*Problem requirements*. Set down the whole listing below exactly, without pictures.
Content starts
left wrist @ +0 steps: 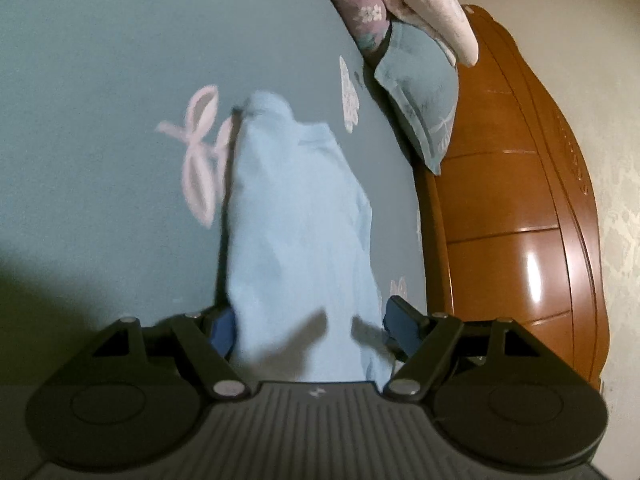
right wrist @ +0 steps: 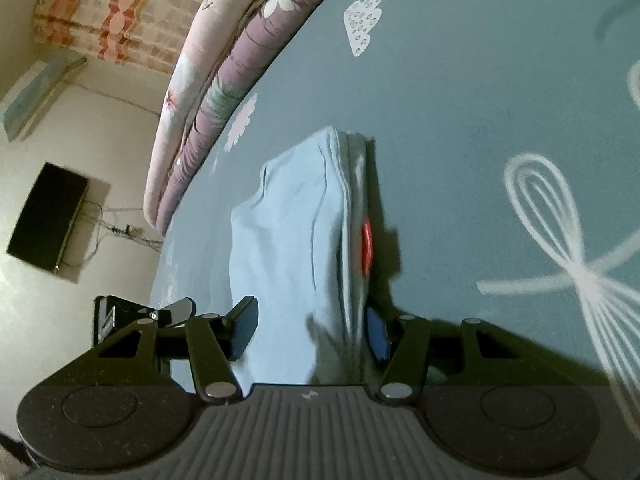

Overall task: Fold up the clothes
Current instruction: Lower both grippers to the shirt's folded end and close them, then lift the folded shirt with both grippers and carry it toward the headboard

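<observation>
- The light blue garment (left wrist: pixel 296 216) lies on the teal bedsheet (left wrist: pixel 100 80), already doubled into a narrow stack, and it runs straight out ahead of both grippers.
- In the right wrist view the same garment (right wrist: pixel 296 224) shows several layered edges along its right flank, with a red patch (right wrist: pixel 366 246) peeking out low on that side.
- Left gripper (left wrist: pixel 310 326): jaws stand wide, one blue pad either side of the near end of the cloth. Whether they pinch it I cannot tell.
- Right gripper (right wrist: pixel 310 332): jaws straddle the cloth's near end too. The right pad sits against the stacked edge, the left just beside the fabric. Grip unclear.
- My read: both tools bracket the near end so the stack can be carried over for another fold.
- Further ahead, a pillow (left wrist: pixel 420 92) and rolled quilts (left wrist: pixel 424 4) crowd the wooden headboard (left wrist: pixel 512 184), well apart from the garment.
</observation>
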The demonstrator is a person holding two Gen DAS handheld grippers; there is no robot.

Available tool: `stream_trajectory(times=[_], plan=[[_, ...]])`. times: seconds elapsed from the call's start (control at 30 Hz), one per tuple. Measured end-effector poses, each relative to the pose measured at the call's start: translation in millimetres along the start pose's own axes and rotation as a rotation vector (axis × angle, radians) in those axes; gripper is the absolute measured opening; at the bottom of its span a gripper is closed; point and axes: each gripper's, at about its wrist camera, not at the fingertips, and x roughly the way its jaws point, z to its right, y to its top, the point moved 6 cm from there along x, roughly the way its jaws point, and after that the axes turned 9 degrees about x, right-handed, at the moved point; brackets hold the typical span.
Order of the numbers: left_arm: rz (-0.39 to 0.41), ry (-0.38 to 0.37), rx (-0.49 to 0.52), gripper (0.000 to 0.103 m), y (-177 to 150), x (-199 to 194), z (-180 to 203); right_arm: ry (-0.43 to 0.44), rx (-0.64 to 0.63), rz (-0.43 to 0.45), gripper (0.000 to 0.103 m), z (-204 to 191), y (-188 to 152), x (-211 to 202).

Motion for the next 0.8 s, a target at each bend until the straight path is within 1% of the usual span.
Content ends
*Task output*.
left wrist @ +0 steps: 
right wrist @ +0 steps: 

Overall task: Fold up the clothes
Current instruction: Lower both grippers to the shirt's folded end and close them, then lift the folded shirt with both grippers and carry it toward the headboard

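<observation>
- The light blue garment (left wrist: pixel 296 216) lies on the teal bedsheet (left wrist: pixel 100 80), already doubled into a narrow stack, and it runs straight out ahead of both grippers.
- In the right wrist view the same garment (right wrist: pixel 296 224) shows several layered edges along its right flank, with a red patch (right wrist: pixel 366 246) peeking out low on that side.
- Left gripper (left wrist: pixel 310 326): jaws stand wide, one blue pad either side of the near end of the cloth. Whether they pinch it I cannot tell.
- Right gripper (right wrist: pixel 310 332): jaws straddle the cloth's near end too. The right pad sits against the stacked edge, the left just beside the fabric. Grip unclear.
- My read: both tools bracket the near end so the stack can be carried over for another fold.
- Further ahead, a pillow (left wrist: pixel 420 92) and rolled quilts (left wrist: pixel 424 4) crowd the wooden headboard (left wrist: pixel 512 184), well apart from the garment.
</observation>
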The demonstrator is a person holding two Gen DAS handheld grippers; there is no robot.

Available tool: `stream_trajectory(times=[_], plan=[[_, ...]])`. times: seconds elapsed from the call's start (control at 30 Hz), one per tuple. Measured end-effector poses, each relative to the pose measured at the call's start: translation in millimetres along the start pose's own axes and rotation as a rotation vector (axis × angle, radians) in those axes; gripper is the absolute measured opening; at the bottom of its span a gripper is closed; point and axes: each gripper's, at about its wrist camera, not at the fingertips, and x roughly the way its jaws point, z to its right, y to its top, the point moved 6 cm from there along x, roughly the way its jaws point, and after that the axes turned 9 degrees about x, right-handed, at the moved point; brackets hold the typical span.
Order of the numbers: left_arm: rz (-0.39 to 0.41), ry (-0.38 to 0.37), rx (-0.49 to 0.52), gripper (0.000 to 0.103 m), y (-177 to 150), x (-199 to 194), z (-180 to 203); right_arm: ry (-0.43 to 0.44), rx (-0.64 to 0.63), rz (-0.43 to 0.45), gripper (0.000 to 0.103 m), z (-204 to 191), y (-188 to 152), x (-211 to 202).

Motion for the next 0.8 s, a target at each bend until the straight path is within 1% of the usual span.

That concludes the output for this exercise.